The doctors had told them that the little girl needed specialized help, but the desperate mother knew they had no money for a hotel, no family or friends that could help so far from home, and still had difficulty speaking English. For her child, though, there was no other choice, and they headed to the big hospital up north. And there, in Salt Lake City, they found the Ronald McDonald House.

Against all expectation, Hanna made it through a successful surgery – and Minerva knew she had a little warrior on her hands.
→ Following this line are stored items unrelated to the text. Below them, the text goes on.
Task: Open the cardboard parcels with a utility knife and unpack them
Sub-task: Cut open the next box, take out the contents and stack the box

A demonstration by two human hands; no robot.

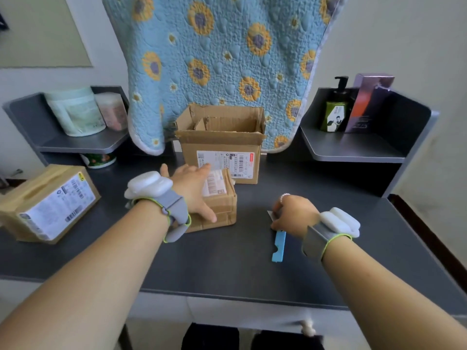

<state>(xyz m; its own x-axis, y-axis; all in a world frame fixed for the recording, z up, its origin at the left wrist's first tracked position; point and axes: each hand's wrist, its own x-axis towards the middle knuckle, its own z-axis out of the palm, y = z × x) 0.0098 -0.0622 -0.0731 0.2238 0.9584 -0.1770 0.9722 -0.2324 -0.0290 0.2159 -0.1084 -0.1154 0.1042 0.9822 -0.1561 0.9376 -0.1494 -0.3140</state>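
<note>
Left hand [194,190] lies flat on the small parcel [218,200], right hand [294,214] pinches the blue knife [279,245]; I'd cut shallow, away from those fingers.

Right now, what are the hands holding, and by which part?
The right hand grips the blue utility knife near its blade end as it lies on the desk. The left hand rests on the small parcel's top.

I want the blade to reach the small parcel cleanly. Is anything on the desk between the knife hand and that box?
Nothing visible. The right hand grips the blue utility knife on the desk, and only bare desk lies between it and the small parcel, which the left hand rests on.
</note>
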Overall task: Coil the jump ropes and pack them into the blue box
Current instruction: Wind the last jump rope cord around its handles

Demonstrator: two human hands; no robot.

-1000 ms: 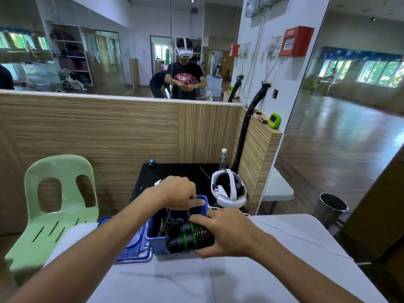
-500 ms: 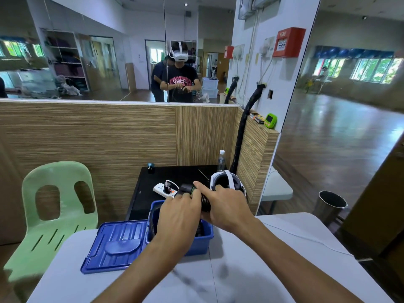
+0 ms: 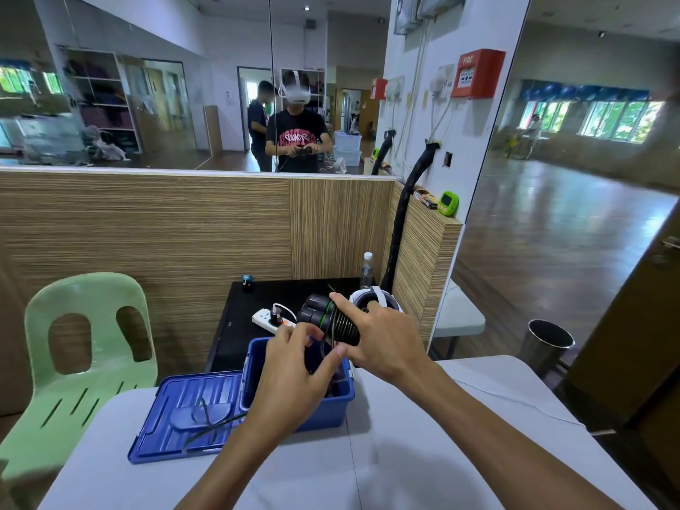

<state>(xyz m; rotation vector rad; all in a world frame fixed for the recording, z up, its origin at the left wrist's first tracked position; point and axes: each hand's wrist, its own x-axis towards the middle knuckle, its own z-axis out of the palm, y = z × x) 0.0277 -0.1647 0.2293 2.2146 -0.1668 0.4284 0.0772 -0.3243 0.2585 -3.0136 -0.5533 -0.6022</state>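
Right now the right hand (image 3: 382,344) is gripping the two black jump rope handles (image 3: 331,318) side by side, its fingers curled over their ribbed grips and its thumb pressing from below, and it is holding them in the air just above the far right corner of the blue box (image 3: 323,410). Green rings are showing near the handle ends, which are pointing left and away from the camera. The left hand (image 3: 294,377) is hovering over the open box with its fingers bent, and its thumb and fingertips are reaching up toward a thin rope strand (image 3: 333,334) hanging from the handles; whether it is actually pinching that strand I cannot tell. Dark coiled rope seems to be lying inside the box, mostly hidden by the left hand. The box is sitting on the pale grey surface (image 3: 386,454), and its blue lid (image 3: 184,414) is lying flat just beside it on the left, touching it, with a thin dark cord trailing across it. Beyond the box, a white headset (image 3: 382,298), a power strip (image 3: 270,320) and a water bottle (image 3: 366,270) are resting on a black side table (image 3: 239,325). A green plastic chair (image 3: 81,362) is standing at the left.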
The next few weeks continued to be difficult, as the bebé needed help to breathe and her pre-term body needed time to grow and adapt and become strong. In the meantime, Minerva settled into the Ronald McDonald House and found (to her surprise) Spanish-speaking staff members and other parents also supporting children in difficult circumstances. She began to make friends, to cook and laugh and listen to other family stories, as Hanna healed from her surgery and her system began to be able to tolerate food. For 5 months the Ronald McDonald House was home, and Hanna finally breathed on her own. This is, Minerva says, ‘the best story of my life.’ She continues, ‘the Ronald McDonald House was a blessing for us. Without the aid they would have been a much more difficult five months that we spent in the hospital. We will be eternally grateful to all the staff for their human warmth – we keep each and every one of you in our hearts.’

We love you, Minerva, and are so happy for your family!